Matt Sackett, CEO of Doxa Insurance Holdings, said that, from a seller’s standpoint, deals “all paused…for about 60 days” while Covid-19’s impact was assessed.

However, like Kimmel, Sackett said he is now beginning to see an increase in CIMs – the documents created by M&A advisory firms or investment bankers in sell-side engagements.

“Obviously Covid was quite the slam in the road for all moving vehicles,” said Donoghue.

“The deal flow since the Covid shutdown and today has declined precipitously” 

Kevin Donoghue, Mystic Capital Advisors Group

Deals that were in the process of being completed when the pandemic and associated lockdown hit have been completed, or are on their way to being completed, said Donoghue.

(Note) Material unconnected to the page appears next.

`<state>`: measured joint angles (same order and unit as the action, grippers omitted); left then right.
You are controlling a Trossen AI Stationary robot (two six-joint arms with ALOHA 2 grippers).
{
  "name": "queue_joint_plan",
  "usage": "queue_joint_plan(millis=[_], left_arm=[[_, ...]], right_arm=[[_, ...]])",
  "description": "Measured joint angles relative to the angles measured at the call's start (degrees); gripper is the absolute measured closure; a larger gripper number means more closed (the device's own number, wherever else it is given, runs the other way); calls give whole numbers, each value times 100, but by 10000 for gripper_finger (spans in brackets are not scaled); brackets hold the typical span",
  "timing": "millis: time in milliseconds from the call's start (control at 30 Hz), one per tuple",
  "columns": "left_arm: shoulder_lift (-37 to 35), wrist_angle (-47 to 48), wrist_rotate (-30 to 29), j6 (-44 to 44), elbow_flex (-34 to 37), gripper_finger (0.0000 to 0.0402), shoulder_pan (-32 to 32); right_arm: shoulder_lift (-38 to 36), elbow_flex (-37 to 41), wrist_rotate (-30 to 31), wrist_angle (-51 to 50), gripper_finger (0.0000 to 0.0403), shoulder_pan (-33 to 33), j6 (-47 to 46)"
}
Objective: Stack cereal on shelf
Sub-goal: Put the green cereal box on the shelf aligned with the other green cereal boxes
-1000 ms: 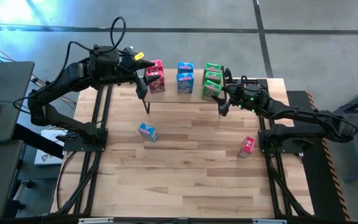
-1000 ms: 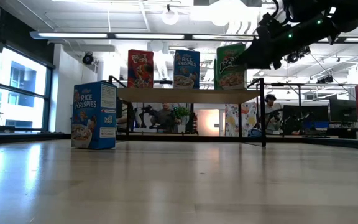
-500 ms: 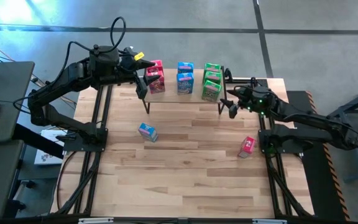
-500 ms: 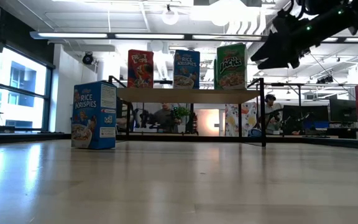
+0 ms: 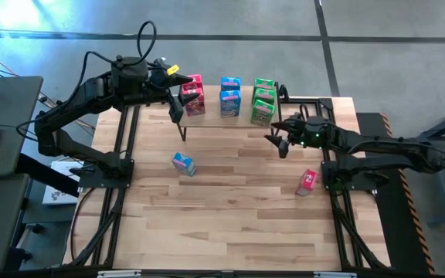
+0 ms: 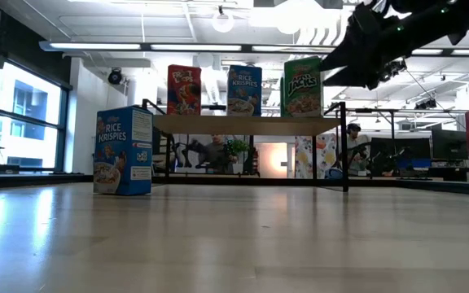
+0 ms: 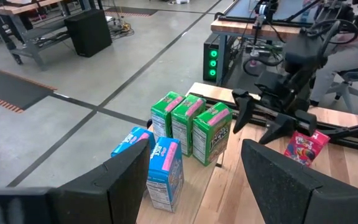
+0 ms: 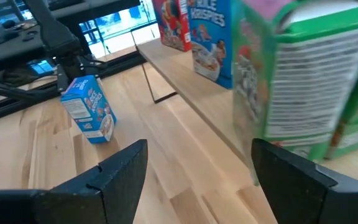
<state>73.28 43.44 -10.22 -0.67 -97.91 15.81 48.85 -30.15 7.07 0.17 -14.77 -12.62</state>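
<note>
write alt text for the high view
Seven cereal boxes sit in red, blue and green rows on the shelf. The right gripper hovers open nearby, the left gripper by the red row; a blue box and red box wait on the table.

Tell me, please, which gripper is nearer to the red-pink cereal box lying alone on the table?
The right gripper. It hovers open just shelf-ward of the lone red-pink box, while the left gripper waits at the shelf's opposite end, across the table.

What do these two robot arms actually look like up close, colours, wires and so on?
Both arms are black and jointed, with looping black cables along them. The left end effector carries a small yellow tag nearby; the right end effector shows small green lights behind it. Each ends in two dark, flat, wedge-shaped fingers.
</note>
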Motion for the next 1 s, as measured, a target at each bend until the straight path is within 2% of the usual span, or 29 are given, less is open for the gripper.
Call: queue_joint_plan(millis=[267, 400, 667, 1000], left_arm=[[0, 0, 0, 0, 0, 156, 0], [0, 0, 0, 0, 0, 156, 1], [1, 0, 1, 0, 0, 156, 1], [0, 0, 0, 0, 0, 156, 0]], right_arm=[[401, 0, 14, 373, 124, 92, -5], [478, 0, 229, 434, 124, 80, 103], [484, 0, 613, 435, 124, 80, 110], [466, 0, 717, 455, 124, 80, 109]])
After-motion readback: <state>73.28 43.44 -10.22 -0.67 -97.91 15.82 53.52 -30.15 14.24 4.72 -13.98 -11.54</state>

But, Donoghue said, “the deal flow since the Covid shutdown and today has declined precipitously”.

“We think we’ll see a massive decline for the year,” he added.

For now though, Donoghue said there are still some deals in the market, although the overall number has declined considerably.

Kimmel said K2 is still looking to complete transactions. At the end of May, the company completed its previously announced acquisition of London-based MGA Pioneer Underwriters.

“People still remain positive in looking to do deals,” he said.

Sackett said his firm has also been on M&A transactions during the pandemic.

“We did close two deals prior to Covid, and we’re in the midst of closing our third deal this year. We also remain an active acquirer in this space,” he said.


Acquiring entire businesses may be difficult at present, and so Kimmel said an alternative for K2 was bringing in teams of underwriters.

“Historically K2 has done about 19/20 deals, and 10 have been start-ups,” he said. That involved finding underwriting teams at insurance companies, building MGAs and systems around them and then securing capacity to write business.

Kimmel said K2 has already started two new programs this year, and more are in the pipeline.

Valuations not dropping

For the time being, valuations have, for the most part, remained steady, with only those directly impacted by Covid-19 affected at this stage. However, a second wave of Covid-19 infections would lead to more widespread reductions in valuations.

Traditionally valuations have been based on a multiple of trailing or future Ebitda – usually two to three years and also a further look-forward, Kimmel said.

“That’s still the method,” said Kimmel, and even with the impact of Covid-19, he does not think valuations have changed much for the businesses his company has looked at, although “obviously the Ebitda component might be affected”.

“We’ve seen a resurgence of Covid in certain states and if winter comes and Covid comes back and we all have to go back home, I think valuations will be impacted greatly” 

Bob Kimmel, K2 Insurance Services

As Doxa’s Sackett explained, companies that have been hit hard by Covid-19 – those with big entertainment, sports or hospitality books for example – may temporarily halt potential sales and wait for the economy to improve to benefit from the associated uplift in projected Ebitda.

For those not affected by the lockdown, Sackett said transactions “are moving forward pretty well”.

“With regards to valuations, it’s business as usual for those not directly impacted [by Covid-19],” he said.

A second wave of Covid-19 would have a significant impact on valuations, however.

“We’ve seen a resurgence of Covid in certain states and if winter comes and Covid comes back and we all have to go back home, I think valuations will be impacted greatly. We’re not viewing things that way, but it could certainly happen,” said Kimmel.